Hoàng Van Châu va chercher des feuilles en forêt


L’héritier responsable âgé de 44 ans, M. Châu est un paysan simple et très ouvert. Il amorce la conversation par l’histoire de sa famille, très fière du bisaïeul qui a trouvé le fameux remède. Celui-ci a été transmis de génération en génération, à son grand-père, à son père et puis à lui, le seul de la fratrie à en être dépositaire. Une vraie responsabilité…
«À l’âge de 15 ans, j’ai commencé à suivre mon père en forêt pour chercher des feuilles.

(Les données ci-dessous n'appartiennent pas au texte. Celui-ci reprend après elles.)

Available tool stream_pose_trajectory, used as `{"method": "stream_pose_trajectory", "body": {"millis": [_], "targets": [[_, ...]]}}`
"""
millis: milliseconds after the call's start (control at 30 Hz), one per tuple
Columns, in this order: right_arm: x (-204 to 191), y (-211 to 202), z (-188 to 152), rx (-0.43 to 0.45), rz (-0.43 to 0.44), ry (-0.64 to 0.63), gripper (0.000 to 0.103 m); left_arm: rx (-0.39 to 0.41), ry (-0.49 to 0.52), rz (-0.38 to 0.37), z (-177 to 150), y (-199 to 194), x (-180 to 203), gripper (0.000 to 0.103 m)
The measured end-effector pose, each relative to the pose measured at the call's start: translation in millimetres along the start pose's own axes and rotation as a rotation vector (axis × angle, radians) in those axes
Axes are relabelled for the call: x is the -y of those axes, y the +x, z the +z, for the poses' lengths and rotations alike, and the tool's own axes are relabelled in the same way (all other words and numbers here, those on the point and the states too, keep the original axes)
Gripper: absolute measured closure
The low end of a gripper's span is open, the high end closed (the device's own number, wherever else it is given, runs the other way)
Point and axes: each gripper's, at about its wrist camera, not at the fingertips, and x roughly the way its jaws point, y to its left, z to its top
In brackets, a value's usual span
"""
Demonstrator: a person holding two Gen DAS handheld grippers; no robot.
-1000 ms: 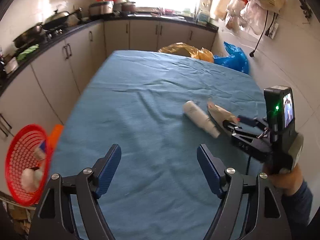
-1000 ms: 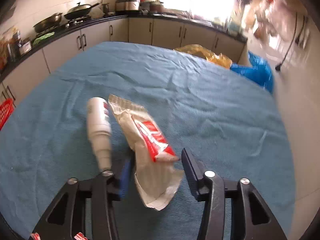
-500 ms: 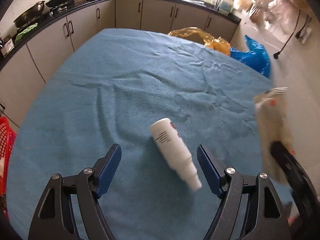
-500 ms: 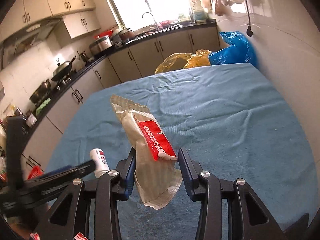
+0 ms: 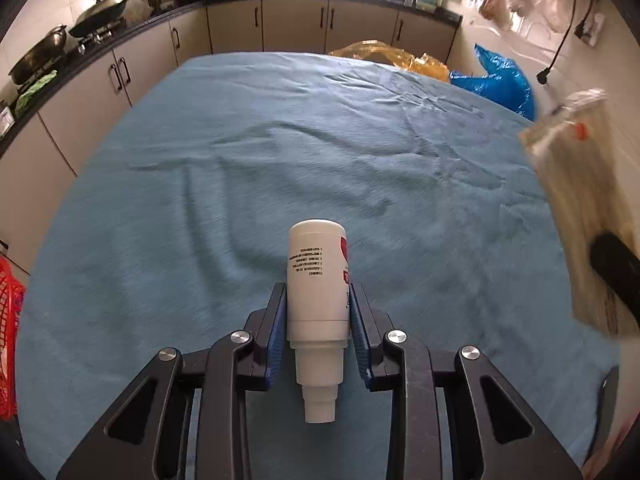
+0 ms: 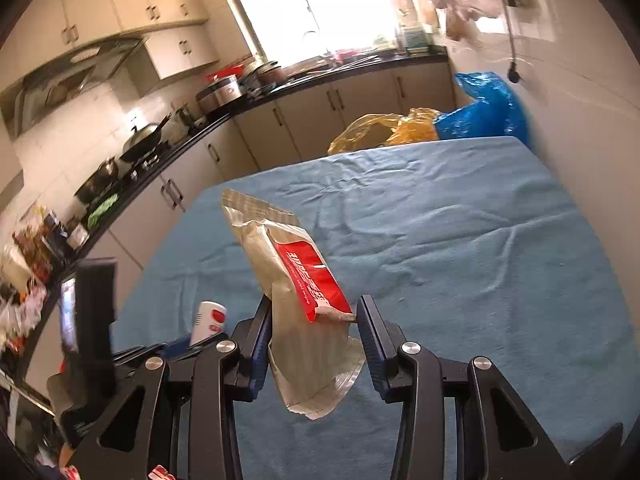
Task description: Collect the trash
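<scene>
On the blue-covered desk (image 5: 280, 168) we are closing in on the last loose pieces of trash, as far as we can judge. Our left gripper (image 5: 318, 334) is clamping its jaws, which have just been closing, on the white bottle (image 5: 318, 280), whose narrow neck is pointing back toward the camera while it is apparently still lying on the cloth. Our right gripper (image 6: 312, 334) is holding the crumpled snack wrapper (image 6: 298, 280) with the red label, pinched between its jaws and hanging clear above the desk. We are seeing no other litter on the cloth in either view. At the left edge of the left view a red basket (image 5: 8, 320) is partly showing; if that is the bin, we are still needing to carry both 2 items over and drop them in.
</scene>
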Motion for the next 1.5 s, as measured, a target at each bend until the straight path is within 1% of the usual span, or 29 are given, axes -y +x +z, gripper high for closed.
{"method": "stream_pose_trajectory", "body": {"millis": [67,167,300,367,500,600,700,900,1300,1500], "targets": [[-11,4,-5,-0.011,0.007,-0.028,0.059,0.046,0.009,0.008,-12,-11,-12,0.074],[-28,10,-15,-0.025,0.027,-0.08,0.059,0.12,0.012,0.042,-26,-26,-28,0.074],[-47,19,-28,-0.039,0.034,-0.145,0.059,0.212,0.005,0.097,-33,-38,-41,0.074],[-50,24,-31,-0.05,0.03,-0.16,0.059,0.239,-0.003,0.107,-34,-40,-45,0.074],[-54,31,-37,-0.066,0.02,-0.178,0.059,0.233,-0.017,0.094,-33,-37,-48,0.074],[-53,35,-38,-0.079,0.022,-0.182,0.059,0.243,-0.009,0.107,-33,-38,-47,0.074],[-54,37,-40,-0.084,0.021,-0.191,0.059,0.245,-0.011,0.1,-34,-40,-45,0.074],[-53,41,-43,-0.097,0.016,-0.197,0.059,0.253,-0.009,0.108,-37,-42,-46,0.074],[-56,36,-44,-0.082,0.019,-0.196,0.059,0.293,-0.002,0.155,-38,-48,-42,0.074],[-58,36,-45,-0.078,0.019,-0.198,0.059,0.302,-0.003,0.166,-37,-49,-43,0.074]]}}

Au début, l’identification était difficile car elles se ressemblent toutes, au moins en apparence, raconte-t-il. Trois ans après, j’étais capable de bien les distinguer et mon père m’a alors laissé les cueillir seul». Mais prudent, ce dernier ne l’a autorisé à traiter des patients qu’après ses 18 ans.
«Un jour que mon père était absent, on m’a emmené un homme mordu par un cobra royal, se rappelle Châu. Dans l’urgence, j’ai décidé de remplacer mon père. J’ai broyé quelques feuilles conservées chez moi, extrait le liquide puis l’ai fait boire à la victime. Le résidu a été placé sur la morsure. Une demi-heure après, il a montré des signes positifs. Dix jours après, il était rétabli».
D’après lui, dix sortes de feuilles sont nécessaires. «Pas besoin de les faire bouillir ou de les sécher sous le feu, il suffit de les piler fraîches pour extraire le liquide puis de le faire boire aux victimes toutes les trois heures. Le broyat est placé sur la morsure», précise-t-il, ajoutant que ce remède marche aussi avec les femmes enceintes. Mais pas question de dévoiler les noms des feuilles. Secret de famille.
Des cas miraculeux
Selon le guérisseur de génie, 99% des personnes qu’il a traitées s’en sont sorties. Pour les morsures de reptiles les plus dangereux comme le bongare annelé (Bungarus fasciatus, une espèce très venimeuse de la famille des Elapidae), les réussites sont d’environ 95%.
«Dans cette région montagneuse vivent de nombreuses espèces de serpents. Les victimes ont besoin d’un traitement urgent, et ne peuvent pas attendre d’être transportées à l’hôpital, trop loin d’ici. Châu et son père ont sauvé la vie de centaines de personnes», affirme Hoàng Công Du, responsable des activités culturelles de la commune de Hông Son.
Nguyên Quôc Du, 50 ans, voisin de M. Châu, a été mordu par un bongare annelé. «Ce remède est miraculeux. Pour les morsures de serpents peu venimeux, il ne faut prendre que trois à cinq doses. Pour les plus graves, sept sont nécessaires», confie-t-il.

Dix sortes de feuilles sont nécessaires pour la recette d'anti-venin.


Châu a cité deux cas marquants. Mme Nga, de sa commune, s’est faite mordre il y a une dizaine d’années par un mamba vert. Transportée chez Châu, elle était dans un état critique: visage livide, hématémèse (vomissement de sang), larmes de sang. Mais grâce au breuvage de Châu, elle fut sauvée in extremis.
Le second cas, c’est M. Thuy, d’une région voisine. Attaqué par un serpent et sauvé par un tradipraticien d’une ethnie minoritaire, il s’était mal remis. Une nécrose était apparue sur le doigt et une douleur lancinante avait gagné tout le corps, et ce plusieurs années après la morsure. Il s’est rendu chez Châu. Après quelques semaines de traitement, il retrouva la santé.
«Le génie-médecin» s’inquiète de la difficulté croissante qu’il a pour trouver ses fameuses feuilles, pour des raisons qu’il a du mal à expliquer, peut-être le réchauffement climatique. «Maintenant, je dois aller de plus en plus profond dans la forêt. J’ai peur qu’elles disparaissent ces prochaines années». Il voudrait que des scientifiques, des experts, des médecins se penchent sur sa précieuse recette et réussissent à en percer le mystère. Cela permettrait d’en isoler les principes actifs pour faire des médicaments utilisés plus largement.